For problems this size you can easily use brute force.

In R:

library(combinat)
pp <- permn(c(1,2,2,3)) ## construct list of permutations
pp <- unique(pp)        ## unique permutations only

Apply your (new) constraint "x1 cannot be 1, x2 cannot be 2, x3 cannot be 2, x4 cannot be 3":

ok <- function(X) {
   !(X[1]==1 | X[2]==2 | X[3]==2 | X[4]==3)
}
pp <- pp[sapply(pp,ok)]

There are length(pp) == 2 non-identical, valid combinations (you can test whether length(pp)>0 to see if there are any valid combinations left).

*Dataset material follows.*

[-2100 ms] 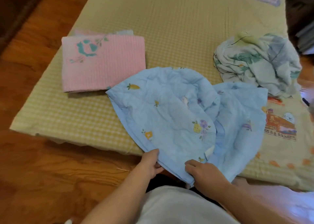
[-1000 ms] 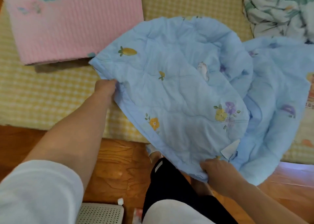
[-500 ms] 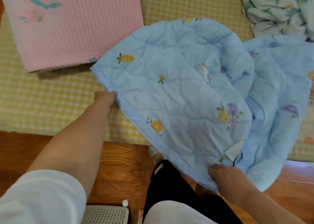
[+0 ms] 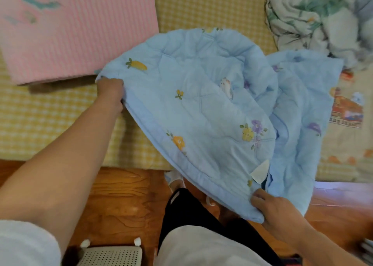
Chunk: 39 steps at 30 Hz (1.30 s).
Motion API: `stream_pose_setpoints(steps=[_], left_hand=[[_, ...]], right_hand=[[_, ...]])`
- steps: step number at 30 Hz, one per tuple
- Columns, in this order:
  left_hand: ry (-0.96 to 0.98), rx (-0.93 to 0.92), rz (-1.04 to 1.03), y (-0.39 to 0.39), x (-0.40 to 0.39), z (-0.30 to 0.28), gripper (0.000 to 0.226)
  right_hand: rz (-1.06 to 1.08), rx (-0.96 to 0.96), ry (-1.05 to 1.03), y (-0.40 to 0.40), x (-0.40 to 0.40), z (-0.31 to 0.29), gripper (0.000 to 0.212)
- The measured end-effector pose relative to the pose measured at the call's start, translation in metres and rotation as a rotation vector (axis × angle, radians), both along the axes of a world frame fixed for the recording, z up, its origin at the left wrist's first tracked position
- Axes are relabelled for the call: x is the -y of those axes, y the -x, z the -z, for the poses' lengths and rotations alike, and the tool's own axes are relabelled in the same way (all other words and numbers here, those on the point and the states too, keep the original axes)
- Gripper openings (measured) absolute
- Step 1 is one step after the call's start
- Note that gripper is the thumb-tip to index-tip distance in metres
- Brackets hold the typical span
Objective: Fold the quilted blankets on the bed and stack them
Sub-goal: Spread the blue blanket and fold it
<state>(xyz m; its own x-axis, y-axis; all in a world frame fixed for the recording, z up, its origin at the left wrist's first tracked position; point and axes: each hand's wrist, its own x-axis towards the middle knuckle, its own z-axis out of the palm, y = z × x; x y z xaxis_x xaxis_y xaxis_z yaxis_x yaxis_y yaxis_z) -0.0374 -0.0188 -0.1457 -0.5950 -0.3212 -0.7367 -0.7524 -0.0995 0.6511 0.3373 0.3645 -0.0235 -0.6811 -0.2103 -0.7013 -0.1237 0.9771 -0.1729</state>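
Note:
A light blue quilted blanket [image 4: 201, 104] with small flower and carrot prints lies rumpled on the bed's near edge and hangs over the floor. My left hand [image 4: 111, 90] grips its far left corner. My right hand [image 4: 270, 207] grips the near corner of the same hem, so the edge runs taut between them. A folded pink blanket [image 4: 80, 29] lies flat at the upper left. A crumpled white and green floral blanket [image 4: 314, 17] sits at the upper right.
The bed carries a yellow checked cover [image 4: 50, 124] with a printed picture [image 4: 347, 108] at the right. Wooden floor [image 4: 125, 197] lies below the bed edge. A white perforated box [image 4: 111, 255] stands by my legs.
My left hand slid along the blue blanket's hem from beside my right hand out to the far left corner. My right hand kept its hold on the near corner. The view tilted down.

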Motion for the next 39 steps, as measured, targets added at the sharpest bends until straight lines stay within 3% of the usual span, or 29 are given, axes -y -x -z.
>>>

## define objective function
f <- function(X) { (X[1]-X[2])^2 + (X[1]-X[3])^2+ 
        (X[2]-X[3]-X[4])^2+X[4]^2+X[3]^2 }
## compute obj function for all permutations
vals <- sapply(pp,f)
## identify minima
pp[which(vals==min(vals))]
## [[1]]
## [1] 2 3 1 2 

This will break down as the domain grows and the size of (n!) gets large ... at which point you may need to start doing research in the domain of integer programming (e.g. see the Optimization Task View)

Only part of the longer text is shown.